Collected material below:

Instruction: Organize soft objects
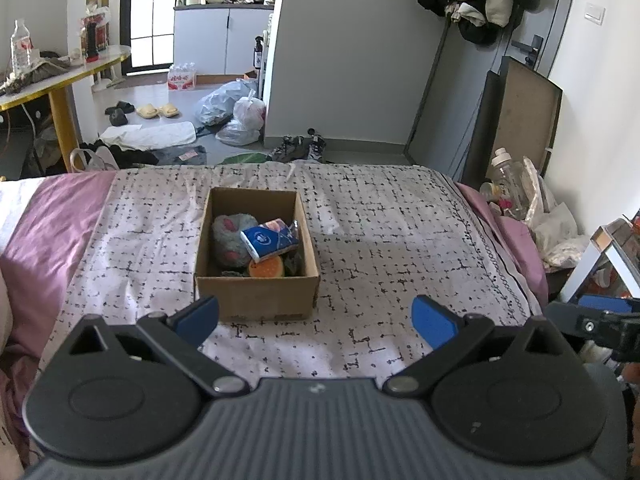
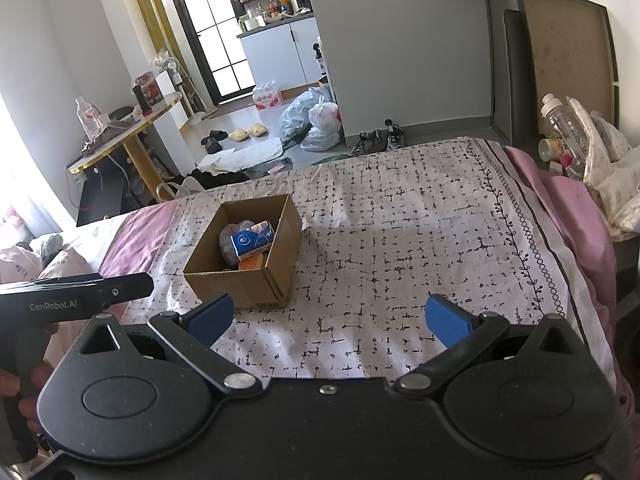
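Cardboard walls of an open box [image 1: 256,292] [image 2: 240,284] hold the soft things: a grey fuzzy toy with pink patches [image 1: 230,240], a blue tissue pack [image 1: 269,242] [image 2: 250,240] lying tilted on top, and an orange sponge [image 1: 266,268] [image 2: 251,263] against the near wall. The box sits on a black-and-white patterned bedspread [image 1: 400,240] [image 2: 400,240], just ahead of the left gripper [image 1: 316,318] and nearer its left finger; that gripper's jaws are spread wide with nothing between them. The right gripper [image 2: 328,318] also has its jaws wide and empty, with the box ahead and to the left of them. Beyond the bedspread's edges, pink sheet [image 1: 52,232] [image 2: 560,184] shows on both sides.
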Demonstrator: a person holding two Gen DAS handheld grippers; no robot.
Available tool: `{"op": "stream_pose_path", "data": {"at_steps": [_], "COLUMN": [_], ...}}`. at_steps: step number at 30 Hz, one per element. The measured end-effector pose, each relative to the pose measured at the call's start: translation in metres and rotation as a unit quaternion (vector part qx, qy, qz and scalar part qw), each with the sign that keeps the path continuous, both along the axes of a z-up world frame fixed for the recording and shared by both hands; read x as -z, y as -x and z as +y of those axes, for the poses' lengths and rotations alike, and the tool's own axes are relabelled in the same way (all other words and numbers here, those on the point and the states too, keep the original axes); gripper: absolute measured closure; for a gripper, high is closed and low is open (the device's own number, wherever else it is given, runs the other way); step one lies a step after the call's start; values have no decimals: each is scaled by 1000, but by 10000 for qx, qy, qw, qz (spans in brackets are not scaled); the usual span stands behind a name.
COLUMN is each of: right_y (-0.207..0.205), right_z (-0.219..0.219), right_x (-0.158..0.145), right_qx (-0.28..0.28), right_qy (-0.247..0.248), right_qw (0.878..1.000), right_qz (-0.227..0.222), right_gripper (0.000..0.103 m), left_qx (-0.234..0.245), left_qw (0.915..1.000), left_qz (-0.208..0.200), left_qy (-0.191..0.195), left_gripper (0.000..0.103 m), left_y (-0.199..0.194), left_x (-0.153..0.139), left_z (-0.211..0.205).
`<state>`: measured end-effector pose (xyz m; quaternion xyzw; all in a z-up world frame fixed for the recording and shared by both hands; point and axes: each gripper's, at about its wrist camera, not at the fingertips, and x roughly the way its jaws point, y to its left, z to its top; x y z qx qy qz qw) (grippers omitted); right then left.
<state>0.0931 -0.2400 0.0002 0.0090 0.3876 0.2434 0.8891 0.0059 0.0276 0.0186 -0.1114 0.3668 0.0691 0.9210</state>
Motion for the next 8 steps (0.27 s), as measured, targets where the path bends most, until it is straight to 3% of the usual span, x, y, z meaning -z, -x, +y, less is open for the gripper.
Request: {"op": "stream_pose_path", "data": {"at_steps": [8], "right_y": [2], "right_z": [2], "right_x": [2], "right_qx": [0], "right_qy": [27], "right_qw": [10000], "right_qz": [28], "right_gripper": [0], "left_qx": [63], "left_qw": [10000], "left_qz": [-24], "left_qy": [7], "left_gripper": [1], "left_y": [0], "left_x": [-1], "left_z": [-2]}}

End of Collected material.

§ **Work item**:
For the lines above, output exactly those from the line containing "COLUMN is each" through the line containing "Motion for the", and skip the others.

§ **Exercise result**:
COLUMN is each of: right_y (-0.207..0.205), right_z (-0.219..0.219), right_x (-0.158..0.145), right_qx (-0.28..0.28), right_qy (-0.247..0.248), right_qw (0.878..1.000), right_qz (-0.227..0.222), right_gripper (0.000..0.103 m), left_qx (-0.234..0.245), left_qw (0.915..1.000), left_qz (-0.208..0.200), left_qy (-0.191..0.195), left_gripper (0.000..0.103 m), left_y (-0.199..0.194), left_x (-0.153..0.139), left_z (-0.211..0.205).
`<state>`: measured end-effector pose (xyz m; quaternion xyzw; all in a z-up world frame fixed for the recording and shared by both hands; point and axes: each gripper's, at about its wrist camera, not at the fingertips, and x roughly the way its jaws point, y to its left, z to its top; x y z qx qy qz qw) (grippers omitted); right then left.
<state>0.0931 -0.2400 0.0002 0.0090 0.3876 0.2434 0.8891 0.0059 0.0276 0.0186 -0.1114 0.3668 0.0691 0.9210</state>
Motion for the next 8 steps (0.27 s), as measured, targets where the path bends most, until it is straight to 3% of the usual span, x, y, z meaning -z, -x, +y, less is open for the gripper.

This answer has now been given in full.